4. I requisiti per il rinnovo e il
mantenimento del permesso di soggiorno sono troppo rigidi, per il rilievo che
danno alla presenza di un rapporto di lavoro in corso ai fini del rinnovo (per
lavoro subordinato), ovvero - in negativo - all'occorrenza di periodi di
disoccupazione o di scarsa disponibilita' di mezzi ai fini della revoca del
permesso. L'esperienza italiana mostra come un atteggiamento eccessivamente
fiscale in materia non fa altro che produrre illegalita' formale, il cui
sanzionamento e', al contempo, vessatorio, costoso e inutile. Inoltre, la
penalizzazione della condizione di disoccupazione appare
a) anacronistica, in una fase in cui si
auspica una maggior flessibilizzazione del mercato del lavoro;
b) inaccettabile, nella misura in cui priva il
lavoratore di una parte rilevante della propria forza contrattuale.
Sotto entrambi i punti di vista, risulta
ancora messa a repentaglio l' allocazione ottimale delle risorse.

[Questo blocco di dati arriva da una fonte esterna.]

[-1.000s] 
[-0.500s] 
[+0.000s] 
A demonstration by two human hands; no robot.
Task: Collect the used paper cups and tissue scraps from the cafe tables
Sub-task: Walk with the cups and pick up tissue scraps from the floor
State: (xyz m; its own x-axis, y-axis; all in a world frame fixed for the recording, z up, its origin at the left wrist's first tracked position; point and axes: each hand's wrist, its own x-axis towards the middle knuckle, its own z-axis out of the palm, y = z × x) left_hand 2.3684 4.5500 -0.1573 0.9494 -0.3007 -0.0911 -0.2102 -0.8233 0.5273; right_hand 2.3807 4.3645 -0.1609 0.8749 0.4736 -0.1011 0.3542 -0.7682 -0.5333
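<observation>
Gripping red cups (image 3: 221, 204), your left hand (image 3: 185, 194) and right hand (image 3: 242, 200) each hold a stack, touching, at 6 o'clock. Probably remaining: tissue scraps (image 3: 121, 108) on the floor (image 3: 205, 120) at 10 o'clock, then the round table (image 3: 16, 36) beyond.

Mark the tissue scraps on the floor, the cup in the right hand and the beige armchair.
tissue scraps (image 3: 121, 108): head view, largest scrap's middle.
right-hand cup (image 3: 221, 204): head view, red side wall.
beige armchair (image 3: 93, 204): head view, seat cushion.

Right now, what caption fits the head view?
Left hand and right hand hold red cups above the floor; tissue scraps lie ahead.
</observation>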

Benche' poi sia accettabile, in linea di
principio, il condizionare il soggiorno per lavoro alla disponibilita' di mezzi
di sostentamento per un ammontare non inferiore al minimo al di sotto del quale
dovrebbero essere adottate misure di assistenza sociale, dovrebbe essere
stabilito
a) che la dimostrazione di tale disponibilita'
puo' essere richiesta solo in sede di rinnovo del permesso (non si dovrebbe,
cioe', dar luogo a revoca di un permesso in corso di validita' per ragioni
legate al sostentamento o alla disoccupazione);
b) che la disponibilita' puo' essere
dimostrata nel modo piu' ampio: titolarita' di risparmi, reddito maturato nel
periodo di soggiorno per lavoro trascorso, reddito attuale o prevedibile,
garanzia di terzi, etc.
Quest'ultima previsione, in particolare, dando
comunque un rilievo parzialmente positivo alle attivita' di lavoro sommerso (in
linea, per altro, con certe osservazioni contenute nella Comunicazione della
Commisisone), eviterebbe di far gravare il mancato o insufficiente contrasto di
tali attivita' sul solo lavoratore straniero. Inoltre, consentirebbe di
valorizzare attivita' saltuarie o precarie, comunque non prive di rilevanza
economica.
5. L'impossibilita' di svolgere attivita'
lavorativa in mancanza di apposito "permesso di soggiorno - lavoratore (o
lavoratore autonomo)", benche' non vieti di per se' a titolari di altri
permessi (per studio o per motivi familiari, ad esempio) di convertire il
proprio permesso di soggiorno, li costringe ad entrare in una diversa categoria,
con riferimento, per esempio, alle condizioni di rinnovo del permesso. In
questo modo, lo studente-lavoratore o il familiare precariamente occupato, che
sarebbero in grado di rinnovare il permesso di soggiorno per i motivi
originali, rischiano di veder destabilizzata, senza vantaggio di alcuno, la
propria posizione.
La cosa, poi, con riferimento alla condizione
degli studenti, e' ulteriormente aggravata dalla mancata previsione di un
diritto allo studio per il titolare di un permesso per lavoro: la conversione del permesso per
studio in un permesso per lavoro precluderebbe la prosecuzione degli studi.
6. La possibilita' di revoca del permesso per
"motivi di politica pubblica" (cosi' recita il testo italiano) sembra
assurda, salvo che non debba intendersi "motivi di ordine pubblico".